Selim, Yavuz'un gözlerine baktığında belli belirsiz gülümseyip başını yana yatırdı. "İçlik de gitti," dedi Tuna. "Ben bu kokuyla seni yanımda gezdirmem. Söyleyeceğini söyle bir an önce arkadaşlarının yanına git."
Adam hala ayakta olduğu için dizleri titriyordu. Korkak bakışlarını askerlerin üzerinde gezdirdi. Kendi babası bile terörist olduğunu öğrendiğinde onu evden kovmamış mıydı? Canını zor kurtarmıştı. Benim askerimin uğruna şehit olduğu bayrağa zarar verecekmiş. Defol git lan, yatacak yerin yok senin. Karşımda durduğun an hiç düşünmeden kendi ellerimle öldürürüm seni, demişti babası.
"Vallaha da bilmem ben bir şey," dedi bir kez daha. Selim postalları yere çivilenmiş gibi adımlayarak daha da yaklaştı. "Gelmeyesin komutan."
Selim ani bir hareketle bıçağını çekip adamın arkasına geçti. Bıçağın uç kısmını adamın yanağında gezdirdi. "İmrou, Rasou ve diğer kişiler, hakkında ne biliyorsan söylemek için tam sırası." Adam korkağın tekiydi. Karşısında birden çok Türk askerini görünce üstlerine verdiği sözleri bile unutmuştu.
"Rasou nerede bilmiyorum. O bize yerini söylemez, gelir ve gider. İmrou ise yola çıkmıştı, bu akşama burada olur."
"Elena," diye atladı Kaya. Herkesin bakışı ona kaymıştı. "O da bu operasyona dahil mi?"
Adam güldü, sonrasında küçük bir kahkaha da artı. Tavırları birden değişmişti. Selim'in bıçağı yanağında biraz daha gezindiğinde olduğu yeri hatırlamış gibi kendine geldi.

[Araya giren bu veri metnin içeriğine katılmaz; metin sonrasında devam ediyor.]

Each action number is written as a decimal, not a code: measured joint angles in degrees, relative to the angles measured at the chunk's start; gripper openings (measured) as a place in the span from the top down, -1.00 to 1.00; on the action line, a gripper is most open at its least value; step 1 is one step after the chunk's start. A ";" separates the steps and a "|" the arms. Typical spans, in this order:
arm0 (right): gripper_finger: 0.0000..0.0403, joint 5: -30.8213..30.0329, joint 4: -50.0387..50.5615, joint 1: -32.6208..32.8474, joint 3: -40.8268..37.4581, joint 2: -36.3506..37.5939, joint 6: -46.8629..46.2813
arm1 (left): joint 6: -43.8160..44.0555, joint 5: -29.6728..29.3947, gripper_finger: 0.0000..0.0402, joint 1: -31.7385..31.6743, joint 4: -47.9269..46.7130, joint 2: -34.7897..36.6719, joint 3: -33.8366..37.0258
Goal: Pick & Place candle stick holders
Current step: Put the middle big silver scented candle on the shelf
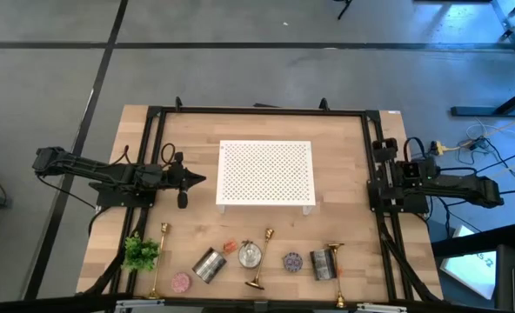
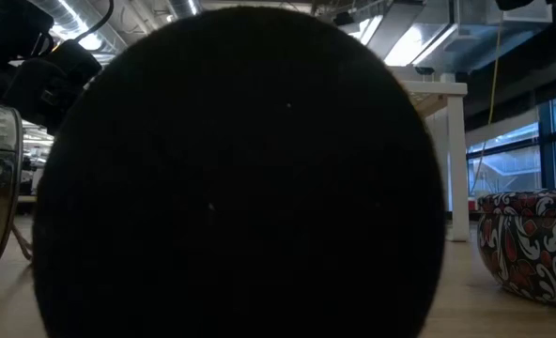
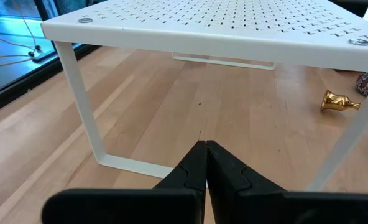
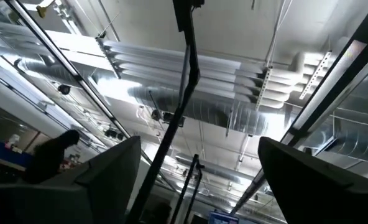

"Elena, üstlere bile sözünü dinleten, asi bir kadın. Rasou çok anlatmadı ama sonradan dahil olmuş diye biliriz biz. Ama onun peşinde olduğu kişi başkası," dedi. Kesik kesik nefes almaya çalışırken başını gökyüzüne kaldırdı. Yanağında ki bıçak gezinmeye başladığında vakit kaybetmeden dudakları aralandı. "O çocuk, benim oğlum, onda sandığımızdan daha fazlası var. Benden başka hiç kimse onu yakalamayacak, isimsiz benim, diye talimat bile verdi," dedi. Kaya duyduklarıyla gözlerini kapattı.
Oğlun değilim, isimsiz değilim, diye bağırdı içinden içinden. Sahi, insan bağırdığını duyurmak için illa ses mi çıkarmalıydı? Deli gibi çarpan yüreği, iri iri açılmış gözleri yetmez miydi?
Selim bıçağını yerine koyarken Berker'e başını sallayarak bir işaret verdi. Bir iki adım uzaklaştığında Berker ateş etmişti. Artık burada ki herkesten tamamen kurtulmuşlardı. Sırada büyük balıklar vardı.
"Komutanım, adamın doğru söylediğini nereden biliyoruz," dedi Mert.
"Korkudan altına eden, kurtulmak için yalan da söylemiş olabilir," diye devam ettirdi Tuna.
Selim arkasına dönmeden ilerlemeye devam etti. "Şansı yoktu."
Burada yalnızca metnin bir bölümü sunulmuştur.